1. Find an opinion piece on your topic (or within the same general universe as your topic). Consider looking in the archives section of various publications if you aren't finding what you're looking for: quite a few publications have an easy-to-find "Archives" section that allows you to search through past issues (sometimes through years of past issues).
***Try to find something recent, of course, but finding something very current for this post isn't nearly as imperative as your writing your paper about something current. Ideally, find something that resonates with you in some way (even if you disagree with the author's stance). Perhaps you find the language lyrical or the images particularly imaginative. Maybe you think the writer does a competent job addressing the opposition. Doesn't matter. A mature reader and critic can often find something valid, admirable and/or effective in an opponent's argument.
2. What strikes you about this piece? The most important questions are bolded below. You should answer five to six of them, bolded or not, for this blog entry. ***Do answer at least a few of the bolded questions, and be sure to link to the opinion piece about which you're writing here.
What does the writer do well to:
- catch the reader's attention?
- hold it once caught?
- organize the piece in a way that establishes an easy-to-follow trajectory and allows the reader to quickly parse together pieces of information?
- organize the trifecta made of claim/concession/rebuttal?
- make the piece memorable as a whole?
- provoke or generally antagonize the reader?
- establish his/her claim?
- situate his/her claim within some sort of current cultural context? (where the connection to newsworthy current events and issues comes)
- make the current context/actual news item/event important to the reader (for instance, why/how should the average San Diegan care about the 805 Freeway guy? Why should anyone, for that matter, care about Daniel Tosh's rape jokes/audience reaction to them?)
- connect to his/her audience? (appeals to ethos, pathos, logos)
- back up/support his/her position (does the writer employ "facts", stats, judgments, testimony, historical precedent, status quo, etc.)?

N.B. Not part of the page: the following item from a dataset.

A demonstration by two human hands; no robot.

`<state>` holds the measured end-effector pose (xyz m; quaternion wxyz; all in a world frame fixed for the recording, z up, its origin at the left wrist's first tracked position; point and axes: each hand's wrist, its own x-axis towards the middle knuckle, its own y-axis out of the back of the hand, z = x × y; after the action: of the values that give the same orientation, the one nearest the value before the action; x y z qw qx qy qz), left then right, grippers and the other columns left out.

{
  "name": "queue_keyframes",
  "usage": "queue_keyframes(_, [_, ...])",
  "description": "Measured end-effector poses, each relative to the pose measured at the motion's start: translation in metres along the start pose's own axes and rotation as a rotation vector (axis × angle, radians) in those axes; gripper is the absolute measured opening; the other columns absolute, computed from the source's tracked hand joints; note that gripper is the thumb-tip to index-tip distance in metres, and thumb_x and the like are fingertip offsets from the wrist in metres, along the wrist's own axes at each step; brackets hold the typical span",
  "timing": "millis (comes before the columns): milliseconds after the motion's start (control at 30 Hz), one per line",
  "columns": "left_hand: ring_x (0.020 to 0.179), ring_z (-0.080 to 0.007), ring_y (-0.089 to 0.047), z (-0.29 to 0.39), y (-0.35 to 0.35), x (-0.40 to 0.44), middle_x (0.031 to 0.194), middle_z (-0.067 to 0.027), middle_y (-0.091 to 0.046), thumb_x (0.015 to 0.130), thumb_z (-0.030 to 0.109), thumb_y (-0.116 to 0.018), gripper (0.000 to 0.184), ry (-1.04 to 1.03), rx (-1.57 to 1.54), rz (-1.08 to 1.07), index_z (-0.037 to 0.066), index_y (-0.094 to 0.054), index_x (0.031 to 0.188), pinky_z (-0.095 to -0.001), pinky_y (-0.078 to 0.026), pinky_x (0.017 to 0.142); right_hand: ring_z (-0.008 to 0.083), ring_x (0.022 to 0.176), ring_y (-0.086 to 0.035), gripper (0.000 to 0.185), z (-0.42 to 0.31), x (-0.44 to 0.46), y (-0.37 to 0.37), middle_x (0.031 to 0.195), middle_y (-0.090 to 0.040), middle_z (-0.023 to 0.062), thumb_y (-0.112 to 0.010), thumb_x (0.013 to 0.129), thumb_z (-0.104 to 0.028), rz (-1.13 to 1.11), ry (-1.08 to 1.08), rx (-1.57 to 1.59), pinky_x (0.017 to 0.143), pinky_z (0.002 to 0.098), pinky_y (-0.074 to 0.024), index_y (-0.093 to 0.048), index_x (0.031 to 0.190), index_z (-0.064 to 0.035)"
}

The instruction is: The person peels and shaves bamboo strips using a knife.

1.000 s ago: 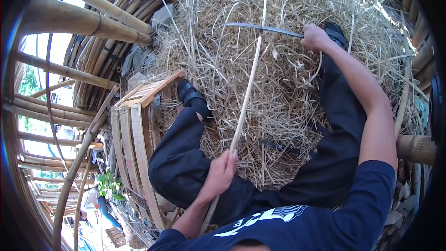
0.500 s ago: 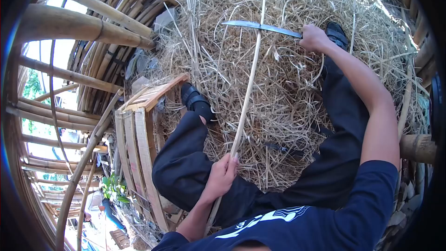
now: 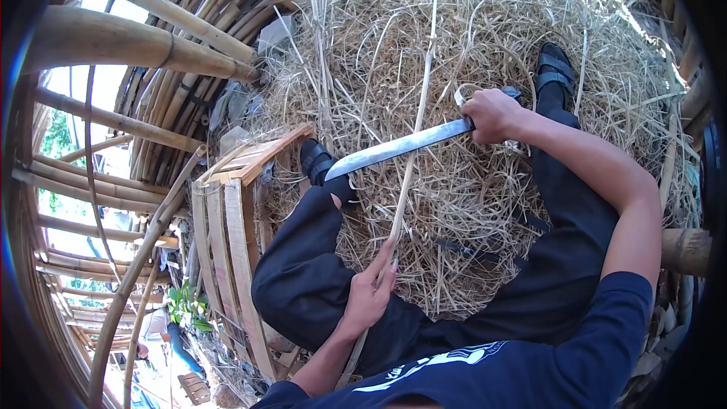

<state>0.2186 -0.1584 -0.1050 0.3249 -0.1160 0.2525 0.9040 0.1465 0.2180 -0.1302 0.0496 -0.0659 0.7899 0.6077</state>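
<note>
My right hand (image 3: 494,115) is wrapped round the handle of a long knife (image 3: 409,145). Its broad blade points left and crosses over a thin bamboo strip (image 3: 424,91). That strip runs from the top of the view down to my left hand (image 3: 369,291), whose fingers are closed round it above my lap. The strip's lower end passes below the hand beside my thigh. A thin curled shaving (image 3: 460,94) shows beside my right hand. Between my legs lies a thick heap of pale shavings (image 3: 454,235).
A slatted wooden crate (image 3: 219,250) stands left of my bent leg. Bamboo poles (image 3: 136,42) form a frame along the left. A thick bamboo pole (image 3: 685,251) juts in at the right. Part of a person (image 3: 182,348) shows outside, lower left.
My right hand and the knife have come down toward me, and the blade now tilts with its flat visible. My left hand still holds the strip, with its fingers a little more extended.
</note>
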Motion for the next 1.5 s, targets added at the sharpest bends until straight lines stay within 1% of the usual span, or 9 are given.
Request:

- demonstrate a fair amount of knowledge about the topic/surrounding issues? (for instance, recall the "onesie" writer making implicit connections to much larger issues)
- logically develop stance (do you find some sort of linear or chronological progression of ideas? Does the writer use a flashback or flashforward or move from "meta" to "micro"? Do you see a particular organizational pattern in the evidence?)
- craft the piece at the sentence level (diction, syntax, punctuation)?
- keep "fence-sitting" readers or those likely to vehemently disagree? (this most often happens through a/series of concessions)
- demonstrate knowledge of the publication's target readership? (To answer this, you might look up this readership as some publications literally describe said audience)
- use links to implicitly establish points/raise other issues/demonstrate his/her credibility? (For instance, some writers will link to their own writing, relying on what they've said in previous articles; some implicitly recommend other writers/publications by linking to their pieces
***I think this is a thorough enough list with which to vet -- thoroughly -- an opinion piece.